December of last year. In Lyon an auction is scheduled with various junk, grandmother’s paintings, flayed lamps, kitsch furniture, sets of knives and teaspoons. There is also a Neapolitan canvas of seemingly cheap labor. Among the participants, the antique dealer Umberto Giacometti, accustomed to finding jewels for museums like the National Gallery in Washington. Wait your job. He has the coup in mind. He sits in silence while everything parades in front of him, and the old measures go up to 100 euros.
Here is the Neapolitan image. It is presented as an 18th century painting. It is three meters long and 80 centimeters high with the blue sky and the sea, and in the center the view of Naples. Giacometti’s gaze lights up. The antique dealer looks at the work. He isn’t sure, but his intuition tells him to bet. It is a picture like so many that Grand Tour travelers appreciated, a placid, shiny, comfortable Naples. There are a couple of offers around 1,000 euros, but Giacometti immediately beats them all. He offers a disproportionate figure for this type of work. Around 30,000 euros. Everyone withdraws, there are no specialists capable of understanding that this work could even reach 300,000 euros in the first instance. And one, and two, and three. Nobody goes up, the job is yours.
As soon as it was delivered to him in Naples, Giacometti entrusted it to two expert restorers, Karin Tortora and Francesca Rodia, which remove false colors and reveal the “true” image, with the sea and sky restored to their old, dark and dreary colors. It is a canvas of the French. didier barra, Giacometti is convinced of this. It would not date from the eighteenth century but from the second before. Specifically from 1622. The historical value is given by the representation of the flight by boat from Naples of the Spanish viceroy Antonio Zapata y Cisneros after a popular uprising against him.
1622 was a year of misery. There was famine, the grain from other countries did not arrive. Poverty was so widespread and inflation so high that people filed away copper coins, which had dwindled to half their original size, and then sold the proceeds on the black market. It was also the year of the state mint scam, where a shipment of gold for new coins arrived and disappeared.

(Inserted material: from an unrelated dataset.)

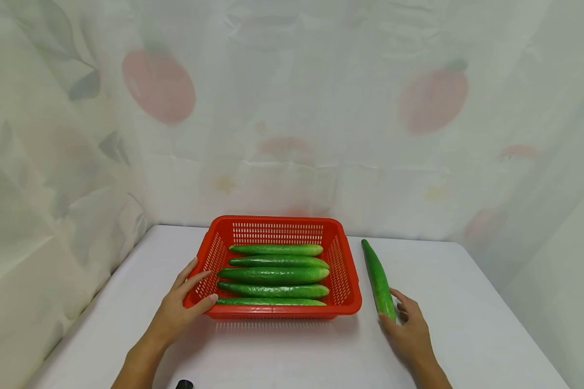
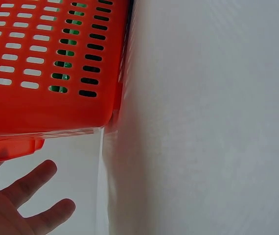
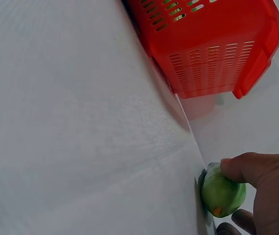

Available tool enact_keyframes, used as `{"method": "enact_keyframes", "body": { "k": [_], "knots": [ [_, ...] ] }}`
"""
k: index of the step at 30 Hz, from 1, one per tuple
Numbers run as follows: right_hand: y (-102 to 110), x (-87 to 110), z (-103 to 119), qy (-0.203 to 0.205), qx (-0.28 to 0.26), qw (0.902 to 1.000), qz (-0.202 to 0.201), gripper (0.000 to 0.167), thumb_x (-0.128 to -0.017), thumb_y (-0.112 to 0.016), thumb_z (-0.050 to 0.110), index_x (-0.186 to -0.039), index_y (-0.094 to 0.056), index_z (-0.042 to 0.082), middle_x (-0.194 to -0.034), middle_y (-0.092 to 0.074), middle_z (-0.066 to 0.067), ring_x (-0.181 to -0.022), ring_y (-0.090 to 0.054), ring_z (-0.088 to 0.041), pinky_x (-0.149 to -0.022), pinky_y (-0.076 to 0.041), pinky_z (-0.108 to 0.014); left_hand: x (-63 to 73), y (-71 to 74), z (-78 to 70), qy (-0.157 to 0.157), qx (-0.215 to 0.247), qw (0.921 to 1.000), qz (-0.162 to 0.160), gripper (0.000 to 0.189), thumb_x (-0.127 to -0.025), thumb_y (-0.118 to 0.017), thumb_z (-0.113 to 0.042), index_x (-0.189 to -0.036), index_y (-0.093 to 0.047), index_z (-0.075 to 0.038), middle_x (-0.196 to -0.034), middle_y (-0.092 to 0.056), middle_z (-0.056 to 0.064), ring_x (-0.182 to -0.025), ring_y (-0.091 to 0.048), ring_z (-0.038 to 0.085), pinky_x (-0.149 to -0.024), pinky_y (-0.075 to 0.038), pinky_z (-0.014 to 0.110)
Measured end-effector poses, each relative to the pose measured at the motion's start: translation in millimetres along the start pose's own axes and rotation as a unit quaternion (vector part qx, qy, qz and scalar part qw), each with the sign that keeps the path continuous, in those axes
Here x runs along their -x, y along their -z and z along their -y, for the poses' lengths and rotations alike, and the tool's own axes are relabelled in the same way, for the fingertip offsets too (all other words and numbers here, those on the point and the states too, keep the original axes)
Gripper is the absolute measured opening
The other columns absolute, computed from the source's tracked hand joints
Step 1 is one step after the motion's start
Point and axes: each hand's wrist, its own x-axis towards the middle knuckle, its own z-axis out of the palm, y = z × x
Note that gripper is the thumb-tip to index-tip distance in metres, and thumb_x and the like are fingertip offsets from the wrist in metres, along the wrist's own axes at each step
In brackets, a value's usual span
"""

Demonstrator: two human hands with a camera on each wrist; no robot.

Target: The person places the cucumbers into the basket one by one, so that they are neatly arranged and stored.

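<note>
A red plastic basket (image 1: 286, 310) stands on the table with several green cucumbers (image 1: 272, 275) lying crosswise in it, one behind another. At its left end is my left hand (image 1: 177, 310), fingers spread along the side and the thumb over the front left corner. In the left wrist view the fingers (image 2: 34, 181) stretch out beside the basket's rim. To the right of the basket, one more cucumber (image 1: 377, 273) lies lengthwise on the table. My right hand (image 1: 409, 327) holds its near end between thumb and fingers; the right wrist view shows the thumb on top of the cucumber (image 3: 222, 193).
The white-covered table (image 1: 272, 356) reaches back to a pale curtain (image 1: 292, 108) with fruit prints, and more curtain hangs on both sides. A small black object (image 1: 184, 384) shows at the bottom edge, near my left forearm.
</note>
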Motion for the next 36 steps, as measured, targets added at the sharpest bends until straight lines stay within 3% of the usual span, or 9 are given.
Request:
{"method": "enact_keyframes", "body": {
  "k": [13,19,25,28,32,36],
  "knots": [
    [-1,1.2,0,0.003,0.031,0.9994,-0.015,0.063,-0.079,-0.076,0.006,-0.137,-0.051,0.01,-0.125,-0.053,-0.019,-0.111,-0.053,-0.039,-0.09,-0.044,-0.053,1.1,0.7,-1.2,-0.001,-0.003,1.0,0.0,0.055,-0.087,-0.072,-0.034,-0.133,-0.057,-0.007,-0.156,-0.022,0.003,-0.135,-0.029,0.04,-0.093,-0.034,0.063],
    [0,2.4,1,0.0,0.069,0.9975,-0.018,0.063,-0.081,-0.074,0.007,-0.138,-0.049,0.008,-0.124,-0.056,-0.021,-0.102,-0.055,-0.031,-0.082,-0.047,-0.049,0.0,0.4,-0.7,-0.003,-0.005,1.0,-0.002,0.055,-0.087,-0.072,-0.034,-0.133,-0.057,-0.008,-0.156,-0.022,0.002,-0.136,-0.028,0.039,-0.094,-0.032,0.064],
    [0,2.6,3,-0.012,0.072,0.9946,-0.074,0.052,-0.082,-0.071,0.006,-0.132,-0.057,0.005,-0.12,-0.061,-0.021,-0.095,-0.057,-0.03,-0.077,-0.047,-0.047,-0.1,1.0,-1.3,-0.004,-0.005,1.0,-0.004,0.054,-0.087,-0.072,-0.033,-0.133,-0.058,-0.008,-0.156,-0.023,0.002,-0.135,-0.028,0.04,-0.093,-0.032,0.066],
    [1,2.9,4,-0.024,0.051,0.9927,-0.107,0.045,-0.084,-0.069,0.006,-0.129,-0.06,0.003,-0.12,-0.062,-0.021,-0.098,-0.06,-0.032,-0.079,-0.048,-0.048,0.3,1.5,-3.0,-0.002,-0.005,1.0,-0.003,0.054,-0.087,-0.071,-0.033,-0.133,-0.058,-0.009,-0.156,-0.023,0.002,-0.135,-0.028,0.041,-0.092,-0.031,0.068],
    [4,3.7,5,-0.073,-0.012,0.9899,-0.12,0.041,-0.091,-0.065,0.015,-0.13,-0.06,0.003,-0.123,-0.06,-0.021,-0.104,-0.059,-0.033,-0.074,-0.05,-0.026,0.7,1.4,-3.5,0.003,-0.004,1.0,0.0,0.054,-0.087,-0.071,-0.034,-0.133,-0.058,-0.011,-0.156,-0.022,0.001,-0.135,-0.028,0.04,-0.092,-0.031,0.068],
    [11,3.1,5,-0.12,-0.074,0.9818,-0.128,0.044,-0.094,-0.063,0.025,-0.132,-0.058,0.003,-0.129,-0.057,-0.02,-0.113,-0.054,-0.032,-0.07,-0.04,-0.007,0.1,0.4,-1.5,0.005,-0.001,1.0,0.001,0.055,-0.087,-0.071,-0.035,-0.134,-0.057,-0.01,-0.157,-0.022,0.001,-0.136,-0.028,0.039,-0.093,-0.031,0.068]
  ]
}}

But it is not so much the historical episode that gives value to the canvas. It is the city portrayed. For the first time, all of Naples appears on a canvas, from Posillipo to farmhouses and distant villages like Pianura, from Camaldoli to the port, passing through Pozzuoli and Capo Miseno. It is not the oldest canvas of Naples, because the primacy belongs to the famous Strozzi table of the end of the XV century, but never before in the canvas of Barra had the whole of Naples been portrayed.
There are also the Royal Palace, then built only in its two wings with the third under construction, the Caligula bridge in Pozzuoli, destroyed forever a few years later, and the lighthouse on the great pier, which collapsed a few months later due to a fire and was rebuilt in another form. The buildings are scientifically aligned, as are the streets and crossroads, although precise instruments did not exist at the time. All the palaces have the number of windows they actually had, all the churches have steeples of exact proportion, or so Giacometti claims. Barra now climbed the Camaldoli hill, now the highest point of the castle of San Martino, and then he went church by church, building by building, measuring and drawing, and thus in a work that lasted for years he represented the city in its entirety. «Probably the painting was destined for the viceroy, as a memory of his brief reign, that is why a swan flies in the sky, which in Spanish is called cisneros. The work was found in the south of France, near Spain,” says Giacometti, in whose studio the canvas will remain on display until Monday, before returning to the restorers for another month of work.
“It can be worth up to a million euros, I hope that Neapolitan museums are interested in it,” continues the antique dealer, so “its natural destination is San Martino, where another canvas by Barra, the View of Naples, is already on display.”